[ESWC 2015] Call for Challenge: Open Knowledge Extraction Challenge

** apologies for cross-posting **

==== Call for Challenge: Open Knowledge Extraction Challenge ====

Challenge Website: https://github.com/anuzzolese/oke-challenge

12th Extended Semantic Web Conference (ESWC) 2015
Dates: May 31 - June 4, 2015
Venue: Portoroz, Slovenia
Hashtag: #eswc2015
Feed: @eswc_conf
Site: http://2015.eswc-conferences.org

- Fabien Gandon (Inria, Sophia Antipolis, France)

- Elena Cabrio (Inria, Sophia Antipolis, France)
- Milan Stankovic (SEPAGE, Paris, France)

- Aldo Gangemi, LIPN, University Paris 13 (France)
- Roberto Navigli, University of Rome La Sapienza (Italy)
- Valentina Presutti, CNR STLAB Laboratory (Italy)
- Dario Garigliotti, University of Rome La Sapienza (Italy)
- Anna Lisa Gentile, University of Sheffield (UK)
- Andrea Nuzzolese, CNR STLAB Laboratory (Italy)

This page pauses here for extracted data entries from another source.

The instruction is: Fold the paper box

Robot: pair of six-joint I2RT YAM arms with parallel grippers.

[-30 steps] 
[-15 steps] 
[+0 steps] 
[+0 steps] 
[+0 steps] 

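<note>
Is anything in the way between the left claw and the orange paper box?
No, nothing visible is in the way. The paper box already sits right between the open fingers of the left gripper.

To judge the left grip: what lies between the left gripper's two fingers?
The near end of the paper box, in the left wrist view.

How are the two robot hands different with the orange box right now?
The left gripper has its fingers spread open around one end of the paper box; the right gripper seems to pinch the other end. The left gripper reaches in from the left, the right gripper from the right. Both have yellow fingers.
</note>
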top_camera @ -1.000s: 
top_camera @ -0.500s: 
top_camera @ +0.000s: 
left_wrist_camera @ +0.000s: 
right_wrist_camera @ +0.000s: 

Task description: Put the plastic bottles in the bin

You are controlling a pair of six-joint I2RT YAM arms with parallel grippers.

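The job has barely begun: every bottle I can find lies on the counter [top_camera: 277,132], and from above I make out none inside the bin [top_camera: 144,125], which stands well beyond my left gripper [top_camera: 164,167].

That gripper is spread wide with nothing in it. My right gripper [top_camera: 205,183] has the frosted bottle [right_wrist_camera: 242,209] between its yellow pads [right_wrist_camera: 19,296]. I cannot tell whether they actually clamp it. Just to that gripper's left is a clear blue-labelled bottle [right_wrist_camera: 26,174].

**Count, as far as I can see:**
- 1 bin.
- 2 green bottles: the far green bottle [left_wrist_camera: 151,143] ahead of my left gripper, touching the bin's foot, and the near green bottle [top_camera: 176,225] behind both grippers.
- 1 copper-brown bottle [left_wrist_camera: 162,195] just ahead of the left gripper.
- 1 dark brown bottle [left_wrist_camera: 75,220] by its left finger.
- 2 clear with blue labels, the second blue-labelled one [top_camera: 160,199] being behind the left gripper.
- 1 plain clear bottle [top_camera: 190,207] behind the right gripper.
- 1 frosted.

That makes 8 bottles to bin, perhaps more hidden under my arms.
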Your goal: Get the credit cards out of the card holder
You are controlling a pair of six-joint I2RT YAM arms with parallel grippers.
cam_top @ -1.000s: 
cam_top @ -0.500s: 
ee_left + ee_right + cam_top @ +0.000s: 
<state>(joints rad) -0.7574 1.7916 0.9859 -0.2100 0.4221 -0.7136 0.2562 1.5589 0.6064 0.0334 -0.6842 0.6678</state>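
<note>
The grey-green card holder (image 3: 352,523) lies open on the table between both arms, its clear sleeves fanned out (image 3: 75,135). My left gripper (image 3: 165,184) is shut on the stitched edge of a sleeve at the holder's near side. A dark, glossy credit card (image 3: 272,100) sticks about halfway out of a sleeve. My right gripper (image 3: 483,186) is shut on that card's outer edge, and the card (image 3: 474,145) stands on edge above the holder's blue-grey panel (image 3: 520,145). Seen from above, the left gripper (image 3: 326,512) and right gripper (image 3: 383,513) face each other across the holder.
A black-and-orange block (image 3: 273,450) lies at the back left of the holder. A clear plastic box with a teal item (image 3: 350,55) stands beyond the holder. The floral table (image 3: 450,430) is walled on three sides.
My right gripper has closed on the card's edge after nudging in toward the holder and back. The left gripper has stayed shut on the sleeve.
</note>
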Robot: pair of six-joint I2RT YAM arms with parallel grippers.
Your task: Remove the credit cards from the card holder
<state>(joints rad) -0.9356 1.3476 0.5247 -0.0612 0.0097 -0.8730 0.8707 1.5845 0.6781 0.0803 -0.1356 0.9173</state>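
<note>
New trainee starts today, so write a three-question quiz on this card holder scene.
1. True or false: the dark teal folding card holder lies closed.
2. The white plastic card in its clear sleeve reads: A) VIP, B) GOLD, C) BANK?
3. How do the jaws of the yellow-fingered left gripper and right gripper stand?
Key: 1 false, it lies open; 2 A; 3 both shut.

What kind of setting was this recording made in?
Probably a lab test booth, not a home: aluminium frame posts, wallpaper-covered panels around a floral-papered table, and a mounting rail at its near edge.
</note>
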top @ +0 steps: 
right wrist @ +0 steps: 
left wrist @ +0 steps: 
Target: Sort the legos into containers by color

* March 3, 2015, 23:59 CET: Submission due
* April 9, 2015, 23:59 CET: Notification of acceptance
* May 31 - June 4, 2015: Challenge days

The vision of the Semantic Web (SW) is to populate the Web with
machine understandable data so as to make intelligent agents able to
automatically interpret its content - just like humans do by
inspecting Web content - and assist users in performing a significant
number of tasks, relieving them of cognitive overload. The Linked Data
movement kicked-off the vision by realising a key bootstrap in
publishing machine understandable information mainly taken from
structured data (typically databases) or semi-structured data (e.g.
Wikipedia infoboxes). However, most of the Web content consists of
natural language text, e.g., Web sites, news, blogs, micro-posts,
etc., hence a main challenge is to extract as much relevant knowledge
as possible from this content, and publish it in the form of Semantic
Web triples.

There is huge work on knowledge extraction (KE) and knowledge
discovery contributing to address this problem, however most of the
evaluations are focused on linking extracted facts and entities to
concepts already existing on available Knowledge Bases (KB).

The Open Knowledge Extraction Challenge focuses on the production of
new knowledge aimed at either populating and enriching existing
knowledge bases or creating new ones. This means that the defined
tasks focus on extracting concepts, individuals, properties, and
statements that not necessarily exist already in a target knowledge
base, and on representing them according to Semantic Web standard in
order to be directly injected in linked datasets and their ontologies.

This is in line with available efforts in the community (e.g.
http://aksw.org/Projects/GERBIL.html) to uniform results of existing
KE methods to make them directly reusable for populating the SW.
In this direction, the proposed tasks will be structured following a
common formalisation, the required output will be in a standard SW
format (specifically the Natural Language Interchange (NIF) format
will be required for all tasks) and the evaluation procedure will be
publicly available in a standard evaluation framework.

The OKE challenge, has the ambition to advance a reference framework
for research on Knowledge Extraction from text for the Semantic Web by
re-defining a number of tasks (typically from information and
knowledge extraction) by taking into account specific SW requirements.

The Challenge is open to everyone from industry and academia.
We expect to trigger attention from the Knowledge Extraction community
and foster their broader integration with the Semantic Web community.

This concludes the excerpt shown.